The data below needs to be returned exactly, line for line.

═══ Raw data ═══

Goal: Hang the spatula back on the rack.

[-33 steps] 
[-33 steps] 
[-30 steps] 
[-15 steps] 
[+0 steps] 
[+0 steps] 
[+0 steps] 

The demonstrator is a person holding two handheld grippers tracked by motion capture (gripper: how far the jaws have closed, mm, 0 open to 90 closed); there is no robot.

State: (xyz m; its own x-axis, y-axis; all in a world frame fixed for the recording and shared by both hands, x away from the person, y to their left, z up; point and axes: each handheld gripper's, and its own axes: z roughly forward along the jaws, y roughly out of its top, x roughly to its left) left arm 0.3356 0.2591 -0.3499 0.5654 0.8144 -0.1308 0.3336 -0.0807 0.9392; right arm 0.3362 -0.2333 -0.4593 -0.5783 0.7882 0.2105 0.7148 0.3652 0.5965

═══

### Result for this exercise
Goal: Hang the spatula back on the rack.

[-33 steps] 
[-33 steps] 
[-30 steps] 
[-15 steps] 
[+0 steps] 
[+0 steps] 
[+0 steps] 

The demonstrator is a person holding two handheld grippers tracked by motion capture (gripper: how far the jaws have closed, mm, 0 open to 90 closed); there is no robot.

State: (xyz m; its own x-axis, y-axis; all in a world frame fixed for the recording and shared by both hands, x away from the person, y to their left, z up; point and axes: each handheld gripper's, and its own axes: z roughly forward along the jaws, y roughly out of its top, x roughly to its left) left arm 0.3356 0.2591 -0.3499 0.5654 0.8144 -0.1308 0.3336 -0.0807 0.9392; right arm 0.3362 -0.2333 -0.4593 -0.5783 0.7882 0.2105 0.7148 0.3652 0.5965

There is nothing further to this exercise.